Key words: endoplasmic reticulum, stress, unfolded protein response, molecular chaperone

Introduction

The endoplasmic reticulum (ER) is a membrane-bound organelle in which most of the secretory and transmembrane proteins are folded and assembled in eukaryotic cells. Once properly matured in the ER, proteins are packed into transport vesicles and carried to the cell surface or other organelles via the Golgi apparatus. Dysfunction of the ER is thus associated with accumulation of unfolded proteins in the ER, and is now collectively called ER stress. Kozutsumi et al. (1988) reported that, in mammalian cells, ER stress results in transcriptional induction of some ER-located proteins including BiP, which is a molecular chaperone belonging to the heat shock protein 70 (HSP70) family (Behnke et al., 2015). This cellular response is conserved throughout eukaryotic species, and is known as the ER stress response or the unfolded protein response (UPR).

The intracellular signaling pathway of the UPR has been initially uncovered through genetic studies using Saccharomyces cerevisiae (hereafter simply called yeast) as a model organism. As illustrated in Fig. 1, an ER-located type-I transmembrane protein Ire1 carries two enzymatic motifs as an endoribonuclease (RNase) and a Ser/Thr protein kinase, and triggers the UPR (Cox et al., 1993; Mori et al., 1993; Shamu and Walter, 1996; Sidrauski and Walter, 1997). At least in yeast cells, it appears unlikely that Ire1 phosphorylates another protein(s). Upon ER stress, yeast Ire1 is trans-autophosphorylated, which means that one Ire1 molecule phosphorylates another self-associated Ire1 molecule (Shamu and Walter, 1996). Yeast Ire1 is then activated as an RNase to promote HAC1-mRNA splicing for conversion of the precursor HAC1u form to the mature HAC1i form (Fig. 2; Cox and Walter, 1996; “u” and “i” respectively stand for “uninduced” and “induced”). The HAC1i mRNA is then translated into a transcription factor protein that induces various genes including that encoding BiP.

Fig. 1

Structure of Ire1 and PERK. Unlike those of the NUCR or the JIDR, the amino-acid sequences of the cLD are weakly but significantly conserved among these proteins. In our previous publication (Kimata et al., 2004), the NUCR, the cLD and the JIDR of the yeast Ire1 were named as Subregions I, II–IV and V.

Fig. 2

Functions of yeast Ire1 and mammalian IRE1α. Self-association and auto-phosphorylation of Ire1 lead to its activation as RNase, which evokes the indicated events. While, as described later in this article, Ire1 is more strongly activated as high-order oligomers, here it is presented as dimers. Although not shown in this figure, it is also likely that IRE1α phosphorylates other proteins.
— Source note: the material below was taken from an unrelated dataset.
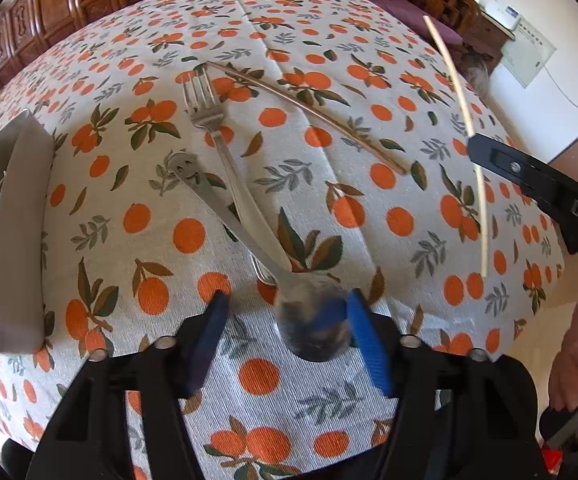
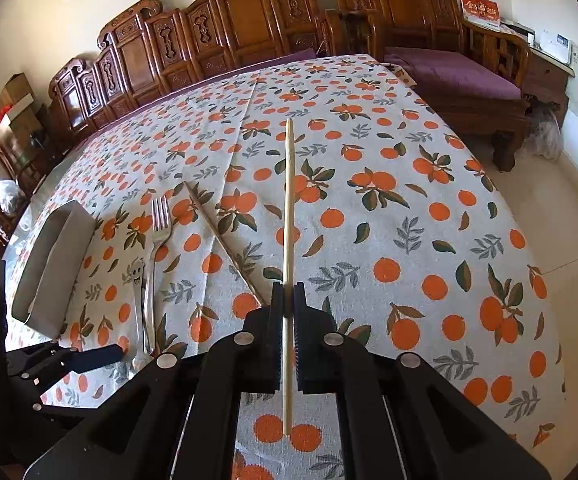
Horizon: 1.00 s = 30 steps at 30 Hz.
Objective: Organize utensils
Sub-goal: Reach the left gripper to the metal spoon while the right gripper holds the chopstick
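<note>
Chopstick (image 2: 287, 216) in right hand-held gripper (image 2: 287, 312)

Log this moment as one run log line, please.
right gripper: shut on chopstick, lifted | left gripper: open around spoon bowl | fork, second chopstick on table

both wrist views face across the tablecloth (image 1: 329, 184); both show the fork (image 2: 157, 240).

Shiny metal fork (image 1: 213, 128) and spoon (image 1: 273, 272) lie on matt woven tablecloth (image 1: 369, 216); chopstick (image 2: 287, 216) looks pale wood.
</note>
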Motion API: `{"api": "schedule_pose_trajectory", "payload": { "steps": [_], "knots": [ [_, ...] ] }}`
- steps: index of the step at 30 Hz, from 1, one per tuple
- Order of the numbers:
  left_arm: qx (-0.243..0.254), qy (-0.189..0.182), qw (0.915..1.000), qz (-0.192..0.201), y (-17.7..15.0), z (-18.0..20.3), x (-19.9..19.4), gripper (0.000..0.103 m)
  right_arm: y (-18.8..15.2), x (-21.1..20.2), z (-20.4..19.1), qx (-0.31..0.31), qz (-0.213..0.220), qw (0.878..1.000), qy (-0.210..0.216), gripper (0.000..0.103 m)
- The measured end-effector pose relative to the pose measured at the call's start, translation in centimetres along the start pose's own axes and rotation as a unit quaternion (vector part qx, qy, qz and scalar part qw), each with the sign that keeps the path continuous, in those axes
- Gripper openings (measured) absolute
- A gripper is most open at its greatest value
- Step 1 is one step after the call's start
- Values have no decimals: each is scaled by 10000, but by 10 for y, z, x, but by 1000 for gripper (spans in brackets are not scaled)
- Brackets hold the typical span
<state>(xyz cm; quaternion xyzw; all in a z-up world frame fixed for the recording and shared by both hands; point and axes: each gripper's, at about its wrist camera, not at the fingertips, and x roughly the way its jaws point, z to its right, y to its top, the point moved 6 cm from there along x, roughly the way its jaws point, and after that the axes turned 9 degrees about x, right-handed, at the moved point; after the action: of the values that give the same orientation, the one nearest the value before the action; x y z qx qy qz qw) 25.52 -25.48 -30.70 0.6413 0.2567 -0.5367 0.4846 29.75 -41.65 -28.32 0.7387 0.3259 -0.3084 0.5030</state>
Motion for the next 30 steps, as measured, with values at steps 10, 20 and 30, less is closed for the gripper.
{"api": "schedule_pose_trajectory", "payload": {
  "steps": [10, 20, 30],
  "knots": [
    [-85, -292, 9995, -40, -14, -3, -17, 21, -1, -3, -7, -94, 28, 9999, 76, 6],
    [-226, -313, 9993, 19, -16, -23, -33, 2, -3, -7, -20, -235, 34, 9996, 154, 6],
    [-133, -186, 9997, 107, -15, -31, -44, 1, -12, -7, -36, -450, -21, 9986, 261, 6]
  ]
}}
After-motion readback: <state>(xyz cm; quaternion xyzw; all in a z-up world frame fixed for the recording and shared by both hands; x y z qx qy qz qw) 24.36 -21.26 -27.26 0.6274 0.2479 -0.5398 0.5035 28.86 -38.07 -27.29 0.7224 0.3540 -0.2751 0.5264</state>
Ire1 is conserved throughout eukaryotic species. Metazoan Ire1 orthologues including the major vertebrate Ire1 paralogue, namely IRE1α (Fig. 1), promote the splicing of X-box binding protein 1 (XBP1) mRNA (XBP1u; “u” stands for “unspliced”), the mature form of which (XBP1s; “s” stands for “spliced”), as well as that of the yeast HAC1 mRNA, is translated into a transcription factor (Fig. 2; Yoshida et al., 2001; Calfon et al., 2002). Meanwhile, unlike yeast Ire1, metazoan Ire1 orthologues degrade mRNAs encoding proteins that traverse the ER (Fig. 2; Hollien and Weissman, 2006; Maurel et al., 2014). This phenomenon is known as the regulated Ire1-dependent decay (RIDD), and is thought to attenuate protein load into the ER upon ER stress. Vertebrate cells also carry a minor Ire1 paralogue named as IRE1β, which, in mouse body, is expressed only in mucin-secreting cells (Tsuru et al., 2013). Ishikawa et al. (2017) reported that IRE1β performs XBP1-mRNA splicing, whereas other publications suggested that this is not the main role of IRE1β (Tsuru et al., 2013; Grey et al., 2020). It is also likely that these IRE1 paralogues activate c-Jun N-terminal kinases (JNKs) independently of their RNase activity (Urano et al., 2000).
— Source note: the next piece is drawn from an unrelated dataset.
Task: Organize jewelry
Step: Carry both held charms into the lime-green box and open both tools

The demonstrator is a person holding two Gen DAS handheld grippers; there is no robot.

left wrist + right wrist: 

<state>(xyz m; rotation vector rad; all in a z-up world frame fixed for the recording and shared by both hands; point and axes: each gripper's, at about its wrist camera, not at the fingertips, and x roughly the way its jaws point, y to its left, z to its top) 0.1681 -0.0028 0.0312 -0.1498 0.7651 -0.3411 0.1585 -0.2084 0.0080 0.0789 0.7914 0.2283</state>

In vertebrate cells, another ER-located transmembrane protein, the activating transcription factor (ATF) 6, also serves as an ER-stress sensor. Upon ER stress, ATF6 is transported from the ER to the Golgi apparatus, in which ATF6 is cleaved and becomes a soluble and active transcription factor ATF6(N) (“N” stands for “N-terminal”; Haze et al., 1999; Yoshida et al., 2000; Ye et al., 2000; Chen et al., 2002). XBP1s and ATF6 transcriptionally induce partly overlapping genes, many of which encode proteins working for the ER (Shoulders et al., 2013). In addition, the XBP1 gene is transcriptionally induced by ATF6 (Yoshida et al., 2001).
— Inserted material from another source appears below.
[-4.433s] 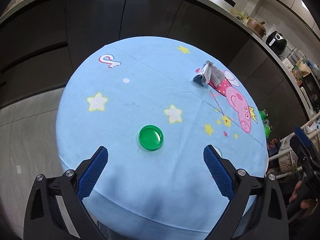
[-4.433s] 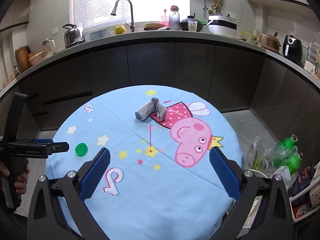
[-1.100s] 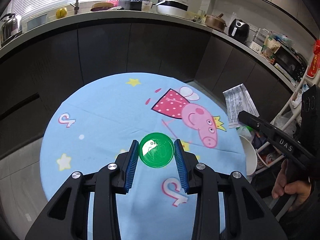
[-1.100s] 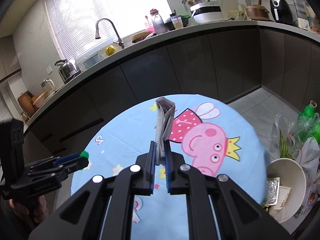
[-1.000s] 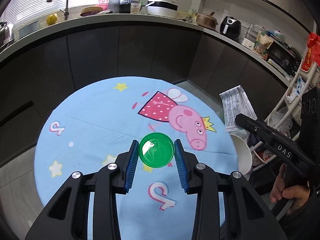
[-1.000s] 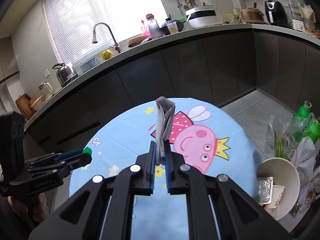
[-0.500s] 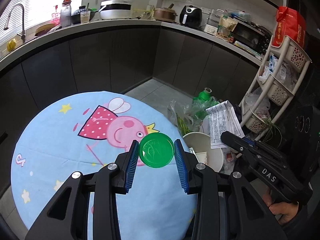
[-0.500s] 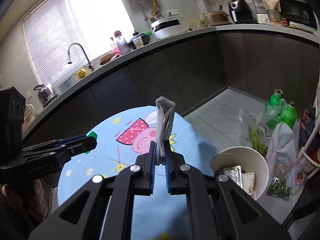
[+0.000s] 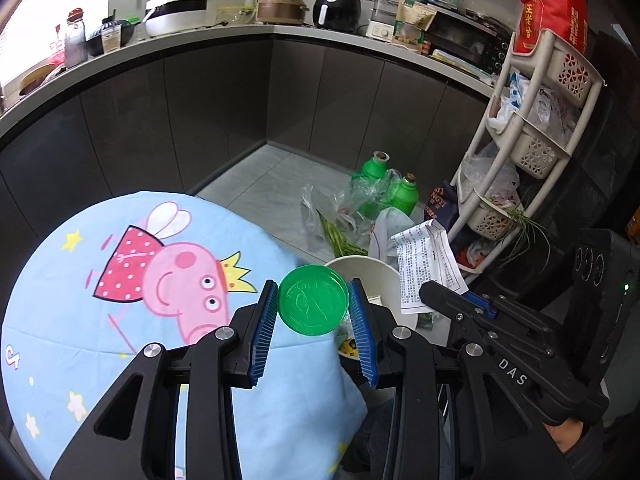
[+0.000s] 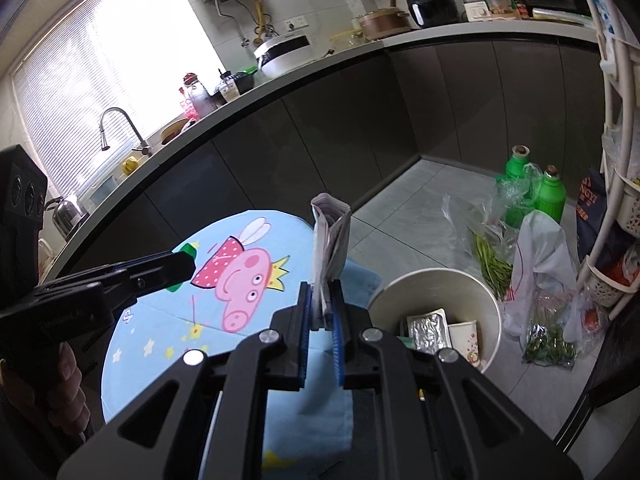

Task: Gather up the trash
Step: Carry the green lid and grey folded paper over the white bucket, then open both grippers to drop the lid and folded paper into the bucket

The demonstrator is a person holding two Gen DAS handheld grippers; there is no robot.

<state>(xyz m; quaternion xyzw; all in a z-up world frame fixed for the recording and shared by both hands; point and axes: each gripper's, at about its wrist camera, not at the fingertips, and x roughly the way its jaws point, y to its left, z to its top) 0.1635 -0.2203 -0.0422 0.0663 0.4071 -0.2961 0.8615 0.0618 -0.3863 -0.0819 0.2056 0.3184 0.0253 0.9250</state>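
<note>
A home kitchen is shown. A pale worktop on dark cabinet fronts is run around the corner of the room. On it an air fryer, a rice cooker and a toaster oven are set, and a sink tap and a kettle are seen below a window with blinds. A plastic storage rack is stood on the tiled floor, beside green bottles, bagged vegetables and a waste bin. A round tabletop is covered with a children's cartoon cloth.
</note>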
Metazoan cells carry another ER-located transmembrane kinase, PKR-like endoplasmic reticulum kinase (PERK), the luminal-domain sequence of which exhibits a weak but significant homology with that of the aforementioned Ire1 orthologues and paralogues (Fig. 1; Harding et al., 1999; Liu et al., 2000). Under ER-stressing conditions, PERK phosphorylates and inactivates the α subunit of the eukaryotic initiation factor 2 (eIF2α). While this leads to a global decrement of protein synthesis, which can alleviate ER stress, it is also known that PERK evokes more sophisticated and complicated cellular events (Rozpedek et al., 2016). The phosphorylation of eIF2α facilitates translation of ATF4 mRNA by skipping its upstream open reading frame, resulting in the initiation of a gene expression program named as the integrated stress response (Harding et al., 2000; Donnelly et al., 2013). The C/EBP homologous protein (CHOP), which contributes to ER stress-induced apoptosis, is one of the downstream induction targets of ATF4 (Zinszner et al., 1998; Harding et al., 2000).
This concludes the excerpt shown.